Une promesse d’achat difficile à tenir
Selon Cheikh Tidiane Cissé, président des agriculteurs du bassin arachidier, les engagements pris au début de la campagne n’ont pas été respectés.
Le Premier ministre Ousmane Sonko avait instruit la SONACOS d’augmenter son quota d’achat à 450 000 tonnes, contre 250 000 tonnes initialement prévues. Mais dans les faits, l’entreprise publique ne parvient pas à mobiliser les moyens nécessaires pour atteindre cet objectif.
Les autres huiliers, censés accompagner l’effort, sont absents du marché, en raison d’un déficit de financement. Seule l’entreprise Copéol aurait bénéficié d’un milliard de FCFA sur les deux milliards annoncés, avant de suspendre ses achats une fois l’enveloppe épuisée.
Exportateurs découragés par la fiscalité
Autre maillon essentiel de la chaîne, les exportateurs ne se sont pas non plus positionnés. Ils dénoncent notamment une taxe de 40 FCFA par kilo et un prix d’achat jugé trop élevé par rapport au marché international.
D’après Cheikh Tidiane Cissé, même après la suppression de cette taxe, les exportateurs estimaient ne pas pouvoir supporter l’ensemble des charges liées à l’exportation. « Dès le départ, il y avait du bluff », affirme-t-il, pointant une gestion jugée maladroite.
Des graines qui se détériorent
Dans les zones rurales, les conséquences sont déjà visibles.
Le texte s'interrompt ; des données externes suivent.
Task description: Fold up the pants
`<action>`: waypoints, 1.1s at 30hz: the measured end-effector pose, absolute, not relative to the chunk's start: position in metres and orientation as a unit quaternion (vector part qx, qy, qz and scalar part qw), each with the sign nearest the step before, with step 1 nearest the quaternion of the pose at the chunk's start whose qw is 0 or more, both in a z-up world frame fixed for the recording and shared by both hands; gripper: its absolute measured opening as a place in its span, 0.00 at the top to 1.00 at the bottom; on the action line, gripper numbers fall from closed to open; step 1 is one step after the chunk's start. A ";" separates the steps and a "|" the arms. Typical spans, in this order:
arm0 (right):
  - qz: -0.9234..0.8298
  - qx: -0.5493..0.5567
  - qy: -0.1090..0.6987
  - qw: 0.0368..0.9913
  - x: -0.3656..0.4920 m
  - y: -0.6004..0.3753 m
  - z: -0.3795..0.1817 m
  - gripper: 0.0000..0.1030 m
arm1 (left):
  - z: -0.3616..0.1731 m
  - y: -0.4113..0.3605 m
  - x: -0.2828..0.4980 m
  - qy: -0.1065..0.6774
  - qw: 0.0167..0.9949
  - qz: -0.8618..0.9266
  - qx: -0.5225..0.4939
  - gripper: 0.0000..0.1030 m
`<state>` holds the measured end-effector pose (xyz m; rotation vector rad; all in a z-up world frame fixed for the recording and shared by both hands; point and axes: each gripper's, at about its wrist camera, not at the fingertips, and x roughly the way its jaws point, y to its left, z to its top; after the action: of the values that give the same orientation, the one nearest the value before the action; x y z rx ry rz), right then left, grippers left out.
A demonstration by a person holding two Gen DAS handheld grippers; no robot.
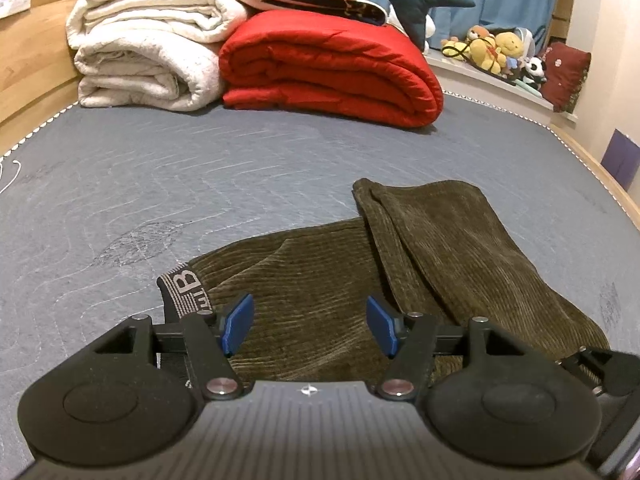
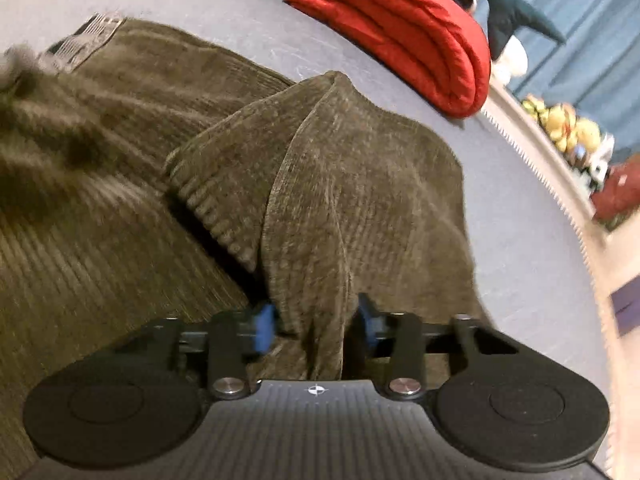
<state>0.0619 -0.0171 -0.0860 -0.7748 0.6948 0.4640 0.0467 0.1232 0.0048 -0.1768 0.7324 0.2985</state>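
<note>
Olive corduroy pants [image 1: 320,280] lie on a grey mattress [image 1: 200,168], well in front of a folded red quilt [image 1: 332,72], one leg folded back over the rest. The left claw [image 1: 310,324] hovers above them, blue pads apart, holding nothing. The right claw [image 2: 316,320] pinches a ridge of the folded leg.
</note>
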 end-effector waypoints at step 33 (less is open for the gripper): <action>0.248 -0.265 0.298 0.883 -0.003 -0.191 0.041 0.18 | 0.003 0.109 0.027 0.377 0.917 0.082 -0.104 0.32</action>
<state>-0.0032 -0.1910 0.0405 -0.5521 0.6204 0.5153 0.0267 0.1095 0.0032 -0.2130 0.7757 0.1696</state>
Les stocks s’accumulent chez les producteurs, exposés à la chaleur. Une partie des graines commence à se gâter, entraînant des pertes financières importantes pour les paysans.
« Les huiliers ne sont pas venus faute d’argent, les exportateurs non plus. Il ne reste que la SONACOS, qui ne peut pas tout acheter », résume le président des agriculteurs.
La Gambie, une solution limitée
Face à la paralysie du marché, certains producteurs se sont tournés vers la Gambie, notamment à la frontière de Kolda, pour écouler leurs stocks. Mais cette alternative reste marginale : la capacité d’absorption gambienne est limitée et les achats ont rapidement ralenti.
Une inquiétude pour la prochaine campagne
À cette crise s’ajoute l’arrêt de l’usine d’engrais de Mbao pour des raisons de sécurité. Une situation qui fait craindre des difficultés supplémentaires pour la prochaine campagne hivernale.
Pour les producteurs du bassin arachidier, l’urgence est désormais double : écouler les stocks actuels et sécuriser les conditions de la prochaine saison agricole.